Bedah Buku Kumpulan Cerpen “Suluk Wayang Beber”; Karya Generasi Milenial Pacitan

0
26

Dinas Perpustakaan dan Kearsipan (Disperpusip) bekerja sama dengan Dewan Kesenian Pacitan mengadakan acara Bedah Buku Kumpulan Cerpen “Suluk Wayang Beber” di Gedung Karya Dharma Pacitan (17/02).

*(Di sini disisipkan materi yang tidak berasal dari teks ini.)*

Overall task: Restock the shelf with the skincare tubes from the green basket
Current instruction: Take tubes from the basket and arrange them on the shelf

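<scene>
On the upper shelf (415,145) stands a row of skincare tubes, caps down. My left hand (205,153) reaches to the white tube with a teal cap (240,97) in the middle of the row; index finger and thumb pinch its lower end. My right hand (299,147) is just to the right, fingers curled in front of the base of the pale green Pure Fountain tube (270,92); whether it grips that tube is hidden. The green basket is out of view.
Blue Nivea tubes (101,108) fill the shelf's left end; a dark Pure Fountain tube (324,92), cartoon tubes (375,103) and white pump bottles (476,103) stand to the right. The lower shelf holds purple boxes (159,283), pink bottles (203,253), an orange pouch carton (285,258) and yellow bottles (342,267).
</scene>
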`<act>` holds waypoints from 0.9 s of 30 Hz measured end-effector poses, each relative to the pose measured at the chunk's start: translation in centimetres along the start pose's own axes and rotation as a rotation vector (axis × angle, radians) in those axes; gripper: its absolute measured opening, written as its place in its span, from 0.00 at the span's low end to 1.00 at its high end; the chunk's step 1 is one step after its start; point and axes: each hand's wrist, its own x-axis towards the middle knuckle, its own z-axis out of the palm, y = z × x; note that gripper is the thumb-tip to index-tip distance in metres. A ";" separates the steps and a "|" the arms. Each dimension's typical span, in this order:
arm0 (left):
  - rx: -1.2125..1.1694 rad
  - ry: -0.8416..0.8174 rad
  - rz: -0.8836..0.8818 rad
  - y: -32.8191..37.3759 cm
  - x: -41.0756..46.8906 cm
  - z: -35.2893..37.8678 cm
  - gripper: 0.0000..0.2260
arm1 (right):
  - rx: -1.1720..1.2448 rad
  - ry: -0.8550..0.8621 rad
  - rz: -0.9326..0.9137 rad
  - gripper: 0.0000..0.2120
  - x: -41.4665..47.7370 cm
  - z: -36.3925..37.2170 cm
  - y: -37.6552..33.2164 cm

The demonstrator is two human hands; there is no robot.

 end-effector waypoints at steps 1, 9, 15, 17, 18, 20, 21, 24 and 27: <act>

Dihadiri oleh para guru, siswa SMP, SMA, dan mahasiswa, acara diawali dengan pembacaan puisi oleh dua siswi SMPN 1 Pacitan dilanjutkan penampilan musikalisasi dari Pondok Tremas. Kemudian dibuka oleh Efi Suraningsih selaku Ketua Tim Penggerak PKK dan penggiat seni.

Acara bedah buku dalam rangkaian kegiatan Hari Jadi Kabupaten Pacitan ini mendukung visi misi Bupati guna mewujudkan masyarakat sejahtera dan bahagia. Sugeng Widodo selaku Plt Kepala Disperpusip dalam sambutannya menyampaikan apresiasi untuk Dewan Kesenian Pacitan atas produk seni yang luar biasa, dan juga untuk ananda Pandan Arundhati yang telah menulis buku Suluk Wayang Beber.

Pandan Arundhati, siswi kelas 11 (sebelas) SMAN 1 Pacitan sebagai penulis buku menerangkan bahwa cerpen ini berawal dari kegelisahannya mengapa generasi sekarang ini kurang mengenal adanya wayang beber. “Suluk Wayang Beber mempunyai ciri khas tersendiri daripada suluk di wayang lain. Karena ‘suluk’ menjadi sebuah icon dari wayang, dimana itu membedakan dengan pertunjukan lainnya. Maka dari itu saya mengambil judul ini dengan harapan bahwa cerpen tersebut bisa mengingatkan wayang beber agar eksistensinya tetap terjaga di era sekarang,” terang Pandan.

Narasumber lain, Prof. Dr. Tengsoe Tjahyono selaku seniman nasional mengatakan tugas literasi bukan hanya sekedar menulis dan menghasilkan tulisan, tetapi membangun budaya membaca kemudian melahirkan pembaca yang baik.
“Sastra itu ibarat cermin dan jendela. Mengapa ibarat cermin? Karena dengan membaca Suluk Wayang Beber, kita dapat melihat diri kita seperti apa. Apakah kita tergolong mencintai wayang beber atau tidak peduli maupun acuh tak acuh. Kita bandingkan dengan tokoh-tokoh yang ada di situ. Itulah cermin. Mencerminkan kita seperti apa. Sedangkan sastra adalah jendela, ibarat membuka jendela lalu kita melihat aktivitas lain di luar jendela itu.” jelas Tengsoe.
“Jadilah guru yang menulis, jadilah dokter yang menulis, jadilah buruh yang menulis. Kalau anda ingin dikenal dunia, maka menulislah.” tambahnya.